* [TASK REQUIREMENTS]:
Could you print exactly the lines of the listing below, starting at the line that has "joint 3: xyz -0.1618" and ending at the line that has "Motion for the", and only those lines?

[Start of section]

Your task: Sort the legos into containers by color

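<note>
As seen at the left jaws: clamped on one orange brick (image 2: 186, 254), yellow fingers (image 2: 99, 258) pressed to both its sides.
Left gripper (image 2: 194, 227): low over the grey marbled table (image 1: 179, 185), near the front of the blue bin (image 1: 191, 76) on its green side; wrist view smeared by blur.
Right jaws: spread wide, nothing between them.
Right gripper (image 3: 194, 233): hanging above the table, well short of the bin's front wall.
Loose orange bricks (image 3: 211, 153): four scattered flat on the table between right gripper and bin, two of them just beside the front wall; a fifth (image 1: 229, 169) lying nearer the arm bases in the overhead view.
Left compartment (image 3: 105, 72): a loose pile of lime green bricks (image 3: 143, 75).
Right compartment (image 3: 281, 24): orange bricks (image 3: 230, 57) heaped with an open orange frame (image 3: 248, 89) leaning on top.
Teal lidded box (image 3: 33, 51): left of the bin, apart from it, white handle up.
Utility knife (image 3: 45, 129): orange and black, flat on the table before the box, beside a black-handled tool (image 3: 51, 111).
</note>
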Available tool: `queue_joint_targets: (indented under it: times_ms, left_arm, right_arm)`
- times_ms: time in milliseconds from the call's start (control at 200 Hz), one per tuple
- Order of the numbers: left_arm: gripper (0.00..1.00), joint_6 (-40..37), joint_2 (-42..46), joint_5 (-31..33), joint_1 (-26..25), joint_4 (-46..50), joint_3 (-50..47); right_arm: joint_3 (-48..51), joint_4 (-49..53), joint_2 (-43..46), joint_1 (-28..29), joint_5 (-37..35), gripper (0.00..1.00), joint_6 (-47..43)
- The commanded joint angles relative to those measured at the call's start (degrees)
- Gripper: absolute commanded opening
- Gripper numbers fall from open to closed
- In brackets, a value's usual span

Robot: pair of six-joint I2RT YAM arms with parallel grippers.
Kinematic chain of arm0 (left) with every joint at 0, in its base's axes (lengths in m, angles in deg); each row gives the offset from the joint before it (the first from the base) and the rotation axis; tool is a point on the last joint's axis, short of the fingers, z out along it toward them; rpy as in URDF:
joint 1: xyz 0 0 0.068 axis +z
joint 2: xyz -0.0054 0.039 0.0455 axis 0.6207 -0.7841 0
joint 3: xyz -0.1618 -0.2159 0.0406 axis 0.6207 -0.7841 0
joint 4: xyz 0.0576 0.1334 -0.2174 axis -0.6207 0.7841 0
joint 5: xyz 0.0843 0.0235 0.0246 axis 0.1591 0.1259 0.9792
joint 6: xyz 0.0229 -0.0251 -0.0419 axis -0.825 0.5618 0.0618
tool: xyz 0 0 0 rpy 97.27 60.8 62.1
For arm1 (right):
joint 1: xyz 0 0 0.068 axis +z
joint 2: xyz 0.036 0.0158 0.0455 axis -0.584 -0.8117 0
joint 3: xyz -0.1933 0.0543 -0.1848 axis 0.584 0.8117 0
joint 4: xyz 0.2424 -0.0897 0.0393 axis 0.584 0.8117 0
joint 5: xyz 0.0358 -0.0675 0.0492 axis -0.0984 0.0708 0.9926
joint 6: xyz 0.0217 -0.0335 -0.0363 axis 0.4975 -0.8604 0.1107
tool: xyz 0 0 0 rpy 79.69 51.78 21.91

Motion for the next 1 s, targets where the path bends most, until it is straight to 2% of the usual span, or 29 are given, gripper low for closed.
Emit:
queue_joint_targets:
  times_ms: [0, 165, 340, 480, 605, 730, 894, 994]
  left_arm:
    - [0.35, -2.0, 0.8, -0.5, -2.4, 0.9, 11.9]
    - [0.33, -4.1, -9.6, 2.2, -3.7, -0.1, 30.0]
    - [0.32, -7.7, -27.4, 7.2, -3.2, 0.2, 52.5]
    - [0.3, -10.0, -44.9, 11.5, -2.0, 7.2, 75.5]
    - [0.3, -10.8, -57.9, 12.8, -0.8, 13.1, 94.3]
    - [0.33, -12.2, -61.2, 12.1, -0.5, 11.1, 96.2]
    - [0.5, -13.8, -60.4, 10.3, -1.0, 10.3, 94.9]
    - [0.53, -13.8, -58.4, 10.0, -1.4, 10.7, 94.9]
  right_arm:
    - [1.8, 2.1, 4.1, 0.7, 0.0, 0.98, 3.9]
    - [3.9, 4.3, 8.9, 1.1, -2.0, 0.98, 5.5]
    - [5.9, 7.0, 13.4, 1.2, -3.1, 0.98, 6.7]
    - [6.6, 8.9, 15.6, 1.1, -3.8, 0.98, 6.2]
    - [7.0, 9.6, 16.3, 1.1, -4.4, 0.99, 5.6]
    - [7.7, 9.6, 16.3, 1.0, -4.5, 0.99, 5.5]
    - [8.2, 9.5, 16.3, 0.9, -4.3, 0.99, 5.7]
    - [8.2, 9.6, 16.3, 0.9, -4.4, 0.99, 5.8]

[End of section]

* [ANSWER SECTION]:
joint 3: xyz -0.1618 -0.2159 0.0406 axis 0.6207 -0.7841 0
joint 4: xyz 0.0576 0.1334 -0.2174 axis -0.6207 0.7841 0
joint 5: xyz 0.0843 0.0235 0.0246 axis 0.1591 0.1259 0.9792
joint 6: xyz 0.0229 -0.0251 -0.0419 axis -0.825 0.5618 0.0618
tool: xyz 0 0 0 rpy 97.27 60.8 62.1
For arm1 (right):
joint 1: xyz 0 0 0.068 axis +z
joint 2: xyz 0.036 0.0158 0.0455 axis -0.584 -0.8117 0
joint 3: xyz -0.1933 0.0543 -0.1848 axis 0.584 0.8117 0
joint 4: xyz 0.2424 -0.0897 0.0393 axis 0.584 0.8117 0
joint 5: xyz 0.0358 -0.0675 0.0492 axis -0.0984 0.0708 0.9926
joint 6: xyz 0.0217 -0.0335 -0.0363 axis 0.4975 -0.8604 0.1107
tool: xyz 0 0 0 rpy 79.69 51.78 21.91

Motion for the next 1 s, targets where the path bends most, until it is straight to 2% of the usual span, or 29 are given, gripper low for closed.

This exercise is done.